Dans plusieurs zones productrices d'or — notamment Sounda, Kellé et Kitou — le mercure rejeté après extraction s'infiltre massivement dans les sols et les cours d'eau. Ce processus entraîne une accumulation progressive du métal toxique à travers la chaîne alimentaire, exposant millions de consommateurs à des risques sanitaires graves. Les peuples autochtones et les communautés riveraines figurent parmi les plus vulnérables à ces impacts.
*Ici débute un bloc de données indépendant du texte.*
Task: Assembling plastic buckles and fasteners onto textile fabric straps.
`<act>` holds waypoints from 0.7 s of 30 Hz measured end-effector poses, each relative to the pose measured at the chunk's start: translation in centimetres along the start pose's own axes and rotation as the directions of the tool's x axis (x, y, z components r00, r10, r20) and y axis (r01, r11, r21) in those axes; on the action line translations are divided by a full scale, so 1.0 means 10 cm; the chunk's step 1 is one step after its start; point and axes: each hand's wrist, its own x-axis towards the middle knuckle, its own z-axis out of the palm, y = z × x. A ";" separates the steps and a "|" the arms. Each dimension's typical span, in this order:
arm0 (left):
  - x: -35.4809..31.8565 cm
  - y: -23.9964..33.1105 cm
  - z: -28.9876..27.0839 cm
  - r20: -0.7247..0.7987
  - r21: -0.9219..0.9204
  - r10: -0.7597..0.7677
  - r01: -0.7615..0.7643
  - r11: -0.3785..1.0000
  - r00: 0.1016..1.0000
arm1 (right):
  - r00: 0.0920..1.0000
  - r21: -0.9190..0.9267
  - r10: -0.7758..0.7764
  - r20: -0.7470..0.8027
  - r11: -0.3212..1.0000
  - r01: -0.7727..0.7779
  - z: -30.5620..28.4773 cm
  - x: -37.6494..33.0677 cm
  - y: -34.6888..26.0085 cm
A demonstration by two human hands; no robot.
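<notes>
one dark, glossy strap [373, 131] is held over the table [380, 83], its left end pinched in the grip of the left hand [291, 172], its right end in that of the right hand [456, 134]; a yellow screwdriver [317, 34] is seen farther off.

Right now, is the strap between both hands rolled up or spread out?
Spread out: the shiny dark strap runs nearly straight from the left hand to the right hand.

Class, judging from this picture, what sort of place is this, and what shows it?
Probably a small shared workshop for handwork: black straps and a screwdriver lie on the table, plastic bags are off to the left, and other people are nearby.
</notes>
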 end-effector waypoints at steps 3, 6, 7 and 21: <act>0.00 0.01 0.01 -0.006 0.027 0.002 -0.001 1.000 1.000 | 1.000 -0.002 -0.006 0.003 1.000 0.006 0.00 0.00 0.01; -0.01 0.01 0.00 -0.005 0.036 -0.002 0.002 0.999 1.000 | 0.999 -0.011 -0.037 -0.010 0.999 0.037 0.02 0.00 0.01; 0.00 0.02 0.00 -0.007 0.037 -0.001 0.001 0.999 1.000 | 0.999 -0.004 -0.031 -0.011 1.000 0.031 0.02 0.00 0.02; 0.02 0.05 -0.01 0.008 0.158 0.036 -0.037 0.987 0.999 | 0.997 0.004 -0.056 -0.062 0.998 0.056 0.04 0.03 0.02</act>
Bien que la Convention de Minamata encadre l'utilisation du mercure dans l'exploitation minière artisanale et à petite échelle (EMAPE), le détournement massif vers ces secteurs demeure un problème transfrontalier. Face à cette situation, les participants au forum ont plaidé pour l'activation immédiate du Plan d'action national congolais visant à réduire puis supprimer cet usage toxique, et pour l'adoption des amendements internationaux déjà proposés par le Réseau mondial d'élimination des polluants.
Ce qu’il faut retenir
- Le mercure utilisé pour extraire l'or s'accumule durablement dans les écosystèmes et contamine la nourriture des populations riveraines.
- Au Congo, les zones d'exploitation artisanale de Sounda, Kellé et Kitou restent des foyers majeurs de contamination mercurielle.
- L'AED demande l'application du plan d'action national et l'acceptation des amendements à la Convention de Minamata pour stopper ce commerce.